**ACTIVITY**:
Beginning with the first line and ending with the one containing "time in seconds", copy the lines of the listing below exactly; omit everything else.

**SUPPLIED DATA**:
== Segment start ==

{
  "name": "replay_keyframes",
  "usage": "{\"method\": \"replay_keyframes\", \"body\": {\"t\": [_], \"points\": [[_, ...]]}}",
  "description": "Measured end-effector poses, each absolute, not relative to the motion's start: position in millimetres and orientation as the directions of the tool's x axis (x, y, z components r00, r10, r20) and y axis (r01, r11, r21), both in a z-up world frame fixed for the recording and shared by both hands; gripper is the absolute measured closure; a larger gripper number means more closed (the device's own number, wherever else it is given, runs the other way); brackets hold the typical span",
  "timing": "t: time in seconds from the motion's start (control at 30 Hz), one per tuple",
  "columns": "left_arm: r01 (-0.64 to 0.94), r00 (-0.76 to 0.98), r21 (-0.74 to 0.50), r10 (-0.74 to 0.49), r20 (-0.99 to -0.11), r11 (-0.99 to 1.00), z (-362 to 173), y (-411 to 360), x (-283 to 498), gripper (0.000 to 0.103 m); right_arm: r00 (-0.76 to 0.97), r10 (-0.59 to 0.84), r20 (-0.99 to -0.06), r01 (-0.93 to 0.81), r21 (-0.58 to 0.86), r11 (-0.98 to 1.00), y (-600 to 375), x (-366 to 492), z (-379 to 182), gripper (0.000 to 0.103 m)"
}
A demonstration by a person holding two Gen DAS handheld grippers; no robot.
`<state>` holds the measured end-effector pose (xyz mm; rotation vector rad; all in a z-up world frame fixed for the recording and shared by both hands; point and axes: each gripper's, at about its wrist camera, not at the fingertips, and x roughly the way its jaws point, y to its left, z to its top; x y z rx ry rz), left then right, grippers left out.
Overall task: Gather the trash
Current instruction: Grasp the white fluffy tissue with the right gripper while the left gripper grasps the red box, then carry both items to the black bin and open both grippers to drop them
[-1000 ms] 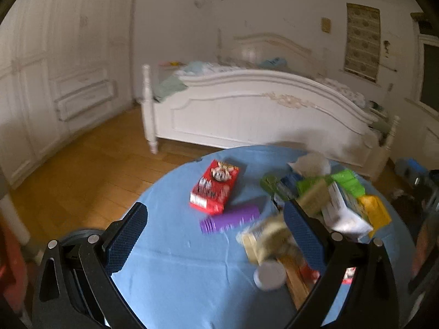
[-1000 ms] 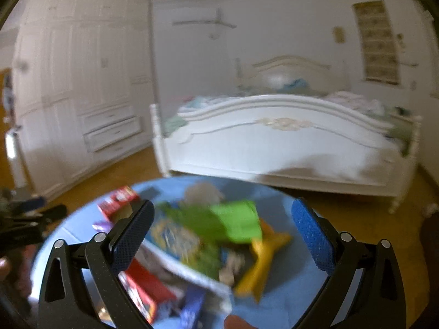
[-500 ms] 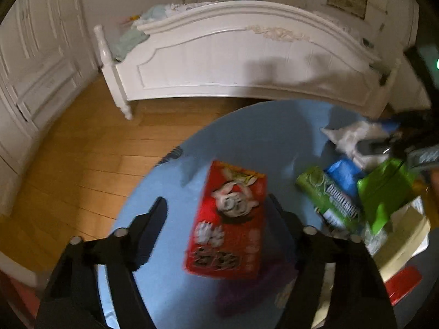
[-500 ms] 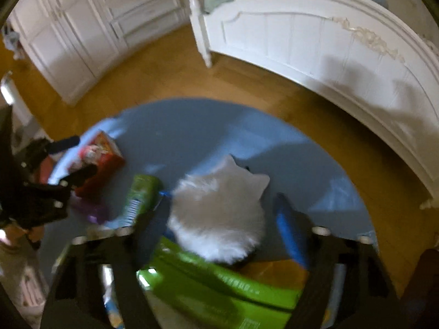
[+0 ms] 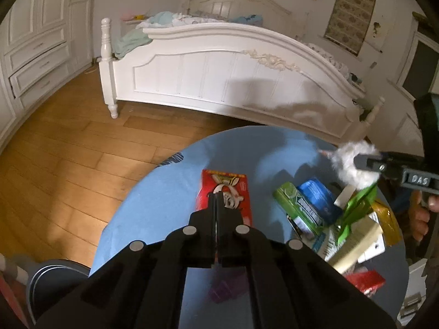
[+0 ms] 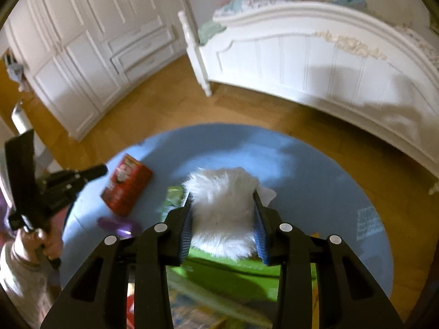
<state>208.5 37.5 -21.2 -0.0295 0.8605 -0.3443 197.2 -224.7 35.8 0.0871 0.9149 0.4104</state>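
A round table with a blue cloth (image 5: 164, 205) carries the litter. A red snack box (image 5: 244, 192) lies flat near its left side. My left gripper (image 5: 216, 194) hangs just over that box, jaws shut, with nothing visible between them. From the right wrist view the left gripper (image 6: 102, 168) floats beside the red box (image 6: 126, 189). A white fluffy wad (image 6: 222, 219) sits between the blue pads of my right gripper (image 6: 222, 194), whose jaws are closing and pressing its sides. The left wrist view shows the right gripper (image 5: 356, 160) on the wad (image 5: 345, 161).
Green packets (image 5: 296, 205), a blue packet (image 5: 315, 194), a yellow one (image 5: 384, 219) and a cardboard box are heaped on the table's right side. A purple wrapper (image 6: 120, 226) lies near the red box. A white bed (image 5: 219, 68) stands beyond, a dark round bin (image 5: 55, 274) at lower left.
Both grippers tipped down toward the table and closed. The left went from wide open to shut above the red box. The right closed around the white wad.
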Motion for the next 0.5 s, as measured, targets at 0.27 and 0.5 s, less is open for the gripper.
{"method": "replay_keyframes", "body": {"t": [0.27, 0.5], "points": [[0.269, 0.619, 0.026, -0.153, -0.770, 0.963, -33.0, 9.7, 220.1, 0.024, 0.580, 0.421, -0.697, -0.288, 0.308, 0.907, -218.4, 163.2, 53.0, 0.065], [0.271, 0.570, -0.039, -0.193, -0.799, 0.962, -58.8, 6.5, 240.1, 0.053, 0.566, 0.429, -0.704, -0.292, 0.315, 0.903, -206.8, 150.1, 48.7, 0.065]]}}
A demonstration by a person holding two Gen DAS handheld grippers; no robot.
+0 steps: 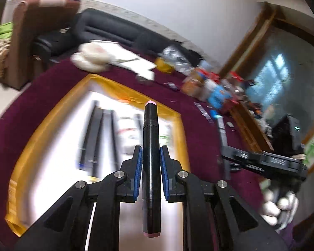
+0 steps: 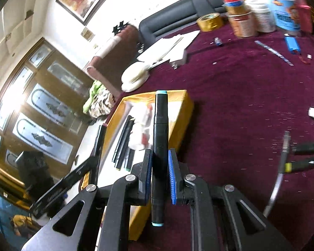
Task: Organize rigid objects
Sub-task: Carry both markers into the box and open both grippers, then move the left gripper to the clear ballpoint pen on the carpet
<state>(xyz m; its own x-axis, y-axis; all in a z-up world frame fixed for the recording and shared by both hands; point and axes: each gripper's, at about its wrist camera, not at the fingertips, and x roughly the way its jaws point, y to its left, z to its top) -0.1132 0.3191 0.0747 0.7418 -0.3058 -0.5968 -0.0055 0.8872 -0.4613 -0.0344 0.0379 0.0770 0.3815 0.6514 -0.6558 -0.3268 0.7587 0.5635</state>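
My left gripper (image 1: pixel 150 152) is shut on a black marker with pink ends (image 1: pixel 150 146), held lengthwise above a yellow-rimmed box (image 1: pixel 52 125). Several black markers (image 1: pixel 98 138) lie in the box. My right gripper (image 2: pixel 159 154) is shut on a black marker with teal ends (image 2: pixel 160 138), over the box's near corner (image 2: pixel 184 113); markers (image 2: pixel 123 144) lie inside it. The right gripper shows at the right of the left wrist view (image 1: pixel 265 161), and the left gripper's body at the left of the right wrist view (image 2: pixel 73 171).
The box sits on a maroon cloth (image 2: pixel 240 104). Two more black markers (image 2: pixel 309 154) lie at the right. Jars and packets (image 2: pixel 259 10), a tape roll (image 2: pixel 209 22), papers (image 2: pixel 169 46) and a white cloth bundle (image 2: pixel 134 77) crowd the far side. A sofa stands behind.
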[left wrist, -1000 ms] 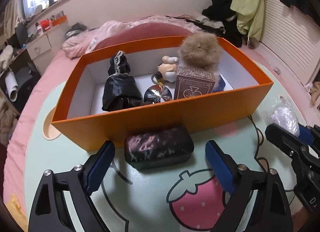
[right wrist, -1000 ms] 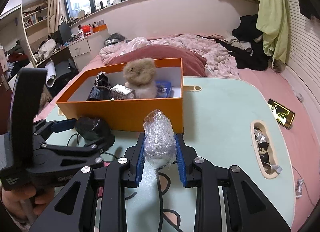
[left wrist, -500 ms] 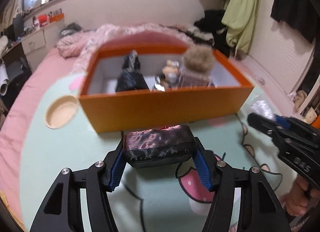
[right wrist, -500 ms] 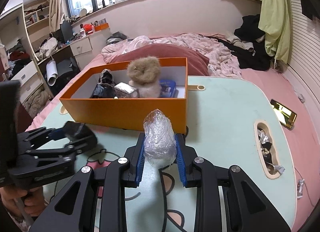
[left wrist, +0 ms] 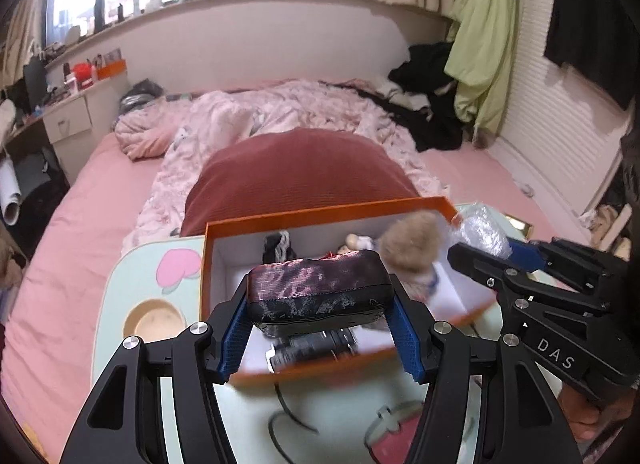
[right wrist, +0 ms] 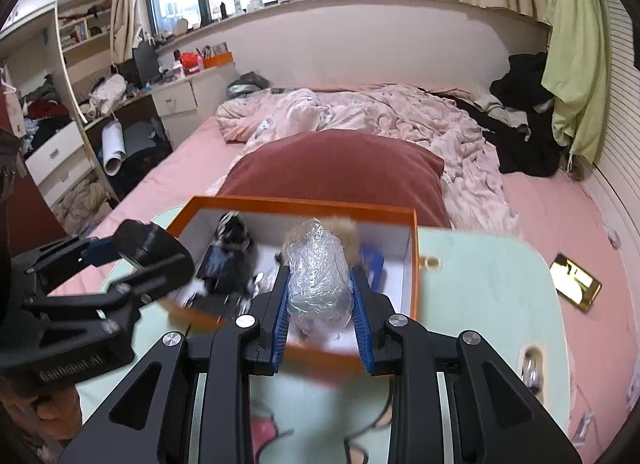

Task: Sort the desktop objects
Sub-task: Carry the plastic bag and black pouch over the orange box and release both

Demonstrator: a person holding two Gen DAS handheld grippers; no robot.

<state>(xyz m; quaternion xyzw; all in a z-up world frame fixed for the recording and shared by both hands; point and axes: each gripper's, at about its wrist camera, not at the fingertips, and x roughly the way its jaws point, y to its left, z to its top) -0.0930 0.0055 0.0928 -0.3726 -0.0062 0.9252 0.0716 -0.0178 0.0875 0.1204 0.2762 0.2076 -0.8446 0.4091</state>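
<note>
1. Both my pairs of fingers are loaded: my left gripper (left wrist: 320,316) clamps a dark brocade case (left wrist: 318,290) between its blue pads, and my right gripper (right wrist: 320,318) pinches a crinkled plastic-wrapped bundle (right wrist: 318,284).
2. Each load hangs over the near wall of the orange box (left wrist: 224,223), which sits on the mint cartoon-print table (left wrist: 132,276) just ahead of my fingers.
3. Risk: the case is gripped by its ends only, so a tilt could let it slide out short of the box; the bundle's slick wrap could slip the same way.
4. Risk: my two grippers travel close together, and the right one's tip sits just beside my left fingers, so they could knock together over the box.
5. Beyond my fingers the box is crowded: a tan fur pompom (left wrist: 412,244), a black lace-trimmed doll (left wrist: 278,248) and a dark cylinder (left wrist: 316,346) leave little free floor.
6. Past the box lie a red pillow (left wrist: 298,177) and a rumpled bed.
</note>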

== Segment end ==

**SOLUTION FOR THIS PROBLEM**:
{
  "name": "replay_keyframes",
  "usage": "{\"method\": \"replay_keyframes\", \"body\": {\"t\": [_], \"points\": [[_, ...]]}}",
  "description": "Measured end-effector poses, each absolute, not relative to the motion's start: position in millimetres and orientation as the directions of the tool's x axis (x, y, z components r00, r10, r20) and y axis (r01, r11, r21), both in a z-up world frame fixed for the recording and shared by both hands; gripper is the absolute measured closure; a larger gripper number means more closed (the device's own number, wherever else it is given, runs the other way); brackets hold the typical span",
  "timing": "t: time in seconds from the motion's start (control at 30 Hz), one per tuple",

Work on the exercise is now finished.